[RECORDED DATA]
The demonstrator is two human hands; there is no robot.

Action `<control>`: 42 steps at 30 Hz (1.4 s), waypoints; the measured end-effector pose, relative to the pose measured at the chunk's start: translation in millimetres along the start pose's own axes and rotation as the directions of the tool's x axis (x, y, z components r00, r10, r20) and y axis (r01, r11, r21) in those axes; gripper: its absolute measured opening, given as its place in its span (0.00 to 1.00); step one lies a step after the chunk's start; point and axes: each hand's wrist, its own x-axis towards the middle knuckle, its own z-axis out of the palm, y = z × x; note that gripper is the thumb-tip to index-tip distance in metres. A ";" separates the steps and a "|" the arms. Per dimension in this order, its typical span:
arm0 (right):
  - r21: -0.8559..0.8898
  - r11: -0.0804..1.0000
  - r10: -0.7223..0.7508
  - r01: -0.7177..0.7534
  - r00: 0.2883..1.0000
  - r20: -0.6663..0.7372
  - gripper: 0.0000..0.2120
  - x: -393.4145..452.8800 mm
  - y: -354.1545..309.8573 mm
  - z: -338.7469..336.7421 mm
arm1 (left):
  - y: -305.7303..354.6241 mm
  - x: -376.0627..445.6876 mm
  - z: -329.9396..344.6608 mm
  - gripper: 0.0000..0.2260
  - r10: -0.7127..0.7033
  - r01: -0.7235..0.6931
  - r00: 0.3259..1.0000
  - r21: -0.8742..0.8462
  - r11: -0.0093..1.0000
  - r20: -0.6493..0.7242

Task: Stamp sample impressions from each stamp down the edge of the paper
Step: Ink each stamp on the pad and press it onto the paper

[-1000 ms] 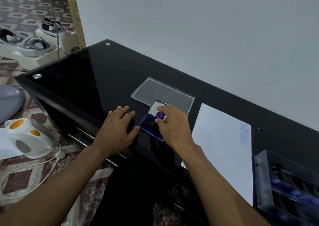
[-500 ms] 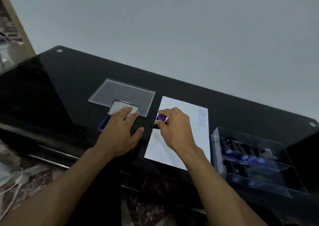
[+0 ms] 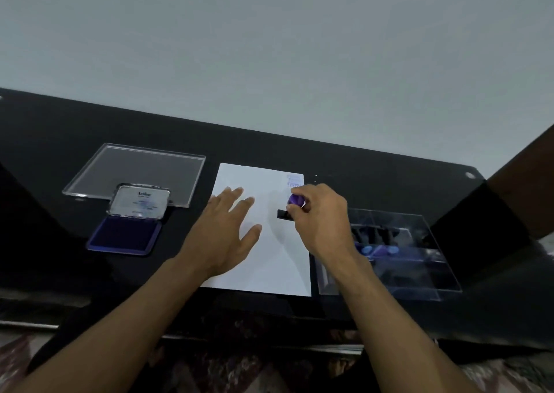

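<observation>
Holding the stamp (image 3: 295,205) in the right hand (image 3: 322,218), fingers curled round its purple knob, black base just over the paper (image 3: 263,242) near its right edge. Can't tell if the base touches the sheet yet.

Left hand (image 3: 223,233) lies flat, fingers spread, palm down on the left half of the paper, pinning it to the tabletop (image 3: 45,140).

Existing impressions (image 3: 294,179) sit at the top right corner, faint blue; the stamp is just below them.

Risks as I read it:
- Base looks offset left of the impressions column, so the next mark may land out of line or overlap the last one.
- Stamp tilted in the grip means partial print: one edge inked, the other blank.
- Any sideways slip while pressing smears it. The glossy tabletop under the sheet makes the paper slide easily if the left hand lifts.
- The right wrist crosses above the lower right margin and could drag across fresh ink.

Pose: both forearms come in from the bottom, the right angled inward with wrist bent, the left straight. The ink pad (image 3: 126,236) is open well to the left, with a clear acrylic sheet (image 3: 135,170) behind it. The clear stamp box (image 3: 395,242) with more stamps sits just right of the paper.
</observation>
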 end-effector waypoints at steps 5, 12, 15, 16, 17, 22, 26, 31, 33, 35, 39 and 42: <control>-0.007 1.000 0.027 -0.027 0.999 -0.022 0.11 16.0 18.1 -6.6 | 6.0 17.4 10.7 0.31 0.024 -0.023 0.999 -0.018 1.000 0.038; -0.047 0.999 0.009 -0.010 1.000 -0.019 0.13 34.9 29.5 0.2 | 1.1 46.2 25.9 0.32 0.041 -0.041 0.995 0.000 0.999 0.091; -0.055 0.998 -0.001 0.001 1.000 0.000 0.14 38.1 29.7 1.8 | -2.5 54.7 30.7 0.32 0.045 -0.046 0.994 0.016 0.999 0.096; -0.059 0.998 0.000 0.000 1.000 0.009 0.14 39.5 29.5 2.4 | -3.9 57.3 32.6 0.32 0.049 -0.052 0.994 0.027 0.998 0.098; -0.064 0.998 0.001 0.001 1.000 0.017 0.14 40.5 29.3 3.0 | -5.6 59.1 34.7 0.32 0.055 -0.059 0.994 0.040 0.997 0.098; -0.077 0.997 -0.021 0.024 0.999 0.040 0.14 43.8 30.1 5.8 | -14.3 60.1 42.6 0.31 0.069 -0.077 0.993 0.081 0.994 0.093; -0.088 0.995 -0.031 0.035 0.998 0.051 0.14 46.7 30.8 7.4 | -16.9 56.0 49.1 0.36 0.066 -0.075 0.992 0.085 0.994 0.107; -0.088 0.995 -0.029 0.035 0.997 0.076 0.14 49.3 32.2 11.0 | -18.7 57.1 51.9 0.37 0.063 -0.073 0.992 0.100 0.992 0.106; -0.090 0.995 -0.037 0.044 0.997 0.070 0.13 50.6 33.2 12.7 | -19.0 57.6 52.6 0.37 0.062 -0.074 0.992 0.111 0.991 0.111; -0.094 0.994 -0.042 0.048 0.997 0.065 0.13 51.0 33.5 14.5 | -18.7 57.3 52.2 0.36 0.065 -0.076 0.993 0.110 0.991 0.101; -0.106 0.993 -0.046 0.053 0.997 0.069 0.13 50.4 34.4 16.3 | -18.2 56.2 51.8 0.36 0.062 -0.074 0.993 0.116 0.990 0.104; -0.102 0.993 -0.045 0.052 0.996 0.076 0.13 50.1 34.4 16.9 | -18.8 57.1 52.4 0.37 0.058 -0.070 0.992 0.113 0.991 0.113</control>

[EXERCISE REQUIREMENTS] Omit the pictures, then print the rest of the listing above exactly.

[EXERCISE RESPONSE]
The demonstrator is two human hands; there is no robot.

Action `<control>`: 42 steps at 30 Hz (1.4 s), waypoints; the measured end-effector pose, relative to the pose measured at the chunk's start: translation in millimetres along the start pose's own axes and rotation as the directions of the tool's x axis (x, y, z components r00, r10, r20) and y axis (r01, r11, r21) in those axes; gripper: its absolute measured opening, given as its place in its span (0.00 to 1.00); step one lies a step after the chunk's start; point and axes: each hand's wrist, its own x-axis towards the middle knuckle, its own z-axis out of the palm, y = z × x; note that gripper is the thumb-tip to index-tip distance in metres. A ";" separates the steps and a "|" the arms. Per dimension in this order, its typical span:
arm0 (right):
  - r21: -0.8559..0.8898
  - r11: -0.0804..1.0000
  - r10: -0.7223..0.7508
  - r01: -0.7177..0.7534
  - r00: 0.2883..1.0000
  - r20: -0.6663..0.7372
  - gripper: 0.0000..0.2120
  - x: -393.4145..452.8800 mm
  - y: -354.1545..309.8573 mm
  - z: -338.7469..336.7421 mm
arm1 (left):
  - y: -305.7303..354.6241 mm
  - x: -376.0627..445.6876 mm
  - z: -329.9396..344.6608 mm
  - gripper: 0.0000..0.2260
  - r10: -0.7127..0.7033
  - r01: -0.7235..0.6931
  - r00: 0.3259..1.0000
  - r21: -0.8742..0.8462
  - r11: -0.0093..1.0000
  - r20: -0.6493..0.7242

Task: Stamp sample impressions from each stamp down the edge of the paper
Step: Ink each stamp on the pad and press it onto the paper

[-1000 ms] 
[-500 ms] 
[+0 ms] 

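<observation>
Holding the stamp (image 3: 295,205) in the right hand (image 3: 322,218), fingers curled round its purple knob, black base just over the paper (image 3: 263,242) near its right edge. Can't tell if the base touches the sheet yet.

Left hand (image 3: 223,233) lies flat, fingers spread, palm down on the left half of the paper, pinning it to the tabletop (image 3: 45,140).

Existing impressions (image 3: 294,179) sit at the top right corner, faint blue; the stamp is just below them.

Risks as I read it:
- Base looks offset left of the impressions column, so the next mark may land out of line or overlap the last one.
- Stamp tilted in the grip means partial print: one edge inked, the other blank.
- Any sideways slip while pressing smears it. The glossy tabletop under the sheet makes the paper slide easily if the left hand lifts.
- The right wrist crosses above the lower right margin and could drag across fresh ink.

Pose: both forearms come in from the bottom, the right angled inward with wrist bent, the left straight. The ink pad (image 3: 126,236) is open well to the left, with a clear acrylic sheet (image 3: 135,170) behind it. The clear stamp box (image 3: 395,242) with more stamps sits just right of the paper.
</observation>
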 end-effector waypoints at steps 5, 12, 15, 16, 17, 22, 26, 31, 33, 35, 39 and 42: <control>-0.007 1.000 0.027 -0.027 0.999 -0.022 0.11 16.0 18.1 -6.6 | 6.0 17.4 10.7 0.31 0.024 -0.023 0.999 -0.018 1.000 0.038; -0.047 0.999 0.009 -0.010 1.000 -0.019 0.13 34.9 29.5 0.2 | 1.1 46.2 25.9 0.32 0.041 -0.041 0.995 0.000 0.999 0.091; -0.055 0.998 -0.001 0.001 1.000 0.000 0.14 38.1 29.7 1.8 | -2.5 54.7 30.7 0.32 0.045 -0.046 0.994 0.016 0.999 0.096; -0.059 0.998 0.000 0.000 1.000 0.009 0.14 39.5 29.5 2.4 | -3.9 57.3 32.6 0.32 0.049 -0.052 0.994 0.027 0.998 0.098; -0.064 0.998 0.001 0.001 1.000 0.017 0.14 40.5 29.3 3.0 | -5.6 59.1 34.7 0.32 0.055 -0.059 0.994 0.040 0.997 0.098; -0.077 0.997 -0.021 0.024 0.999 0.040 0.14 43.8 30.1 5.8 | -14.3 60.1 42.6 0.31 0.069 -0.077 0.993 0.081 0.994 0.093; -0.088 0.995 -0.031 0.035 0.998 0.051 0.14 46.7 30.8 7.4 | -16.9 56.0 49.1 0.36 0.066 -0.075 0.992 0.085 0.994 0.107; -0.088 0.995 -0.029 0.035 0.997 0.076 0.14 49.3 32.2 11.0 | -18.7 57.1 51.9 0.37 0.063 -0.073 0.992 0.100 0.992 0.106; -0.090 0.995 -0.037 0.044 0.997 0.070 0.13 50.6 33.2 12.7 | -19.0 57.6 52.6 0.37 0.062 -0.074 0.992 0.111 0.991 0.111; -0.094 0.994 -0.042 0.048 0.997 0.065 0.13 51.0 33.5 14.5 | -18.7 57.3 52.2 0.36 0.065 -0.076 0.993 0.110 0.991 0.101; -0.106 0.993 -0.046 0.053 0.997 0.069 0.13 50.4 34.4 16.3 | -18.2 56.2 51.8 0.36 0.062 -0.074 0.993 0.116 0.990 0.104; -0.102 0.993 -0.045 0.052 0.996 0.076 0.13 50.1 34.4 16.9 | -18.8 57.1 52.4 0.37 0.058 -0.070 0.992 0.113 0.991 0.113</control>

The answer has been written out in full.